While the American Nurses Association supports enforceable ratios as an "essential approach," the Michigan ANA chapter doesn't, saying there may not be enough nurses in Michigan to satisfy the requirements of the Safe Patient Care Act.
And for some lawmakers, the risk of collateral damage feels simply too high.
State Representative Graham Filler asked: what happens if we mandate ratios, but it backfires?
"We're going to severely hamper health care in the state of Michigan," Filler said. "I'm talking closed wards because you can't meet the ratio in a bill. The inability for a hospital to treat an emergent patient.

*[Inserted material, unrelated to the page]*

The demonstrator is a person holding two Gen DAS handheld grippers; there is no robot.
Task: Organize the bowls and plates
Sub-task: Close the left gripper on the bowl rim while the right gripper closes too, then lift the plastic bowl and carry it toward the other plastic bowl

So it feels kind of to me like a gamble we're taking."
Michigan hospitals are already struggling to fill some 8,400 open positions, according to the Michigan Health and Hospital Association (MHA).
The MHA says complying with the Safe Patient Care Act would require hiring 13,000 nurses.
Every hospital in the state signed a letter opposing mandatory ratios, saying it would force them to close up to 5,100 beds.
Lillard watched this debate play out in the hearing.
"That's a scare tactic, in my opinion — where the hospitals say we're going to have to start closing stuff down," he said.
He doesn't think mandatory ratios bills — which are still awaiting a vote in the Michigan House's health policy committee — are a "magic bullet" for such a complex, national problem. But he believes they could help.
"The only way these hospitals and the administrations are gonna make any changes, and even start moving towards making it better, is if they're forced to."
Seated in the center of the hearing room in Lansing, next to a framed photo of Ann, Lillard's hands shook as he recounted those final minutes in the ICU.
"Please take action so that no other person or other family endures this loss," he said. "You can make a difference in saving lives."
Grief is one thing, Lillard says. It's another thing to be haunted by doubts, to worry your loved one's care was compromised before they ever walked in the hospital doors. What he wants most, he says, is to prevent any other family from having to wonder: what if?
This story comes from NPR's health reporting partnership with Michigan Public and KFF Health News.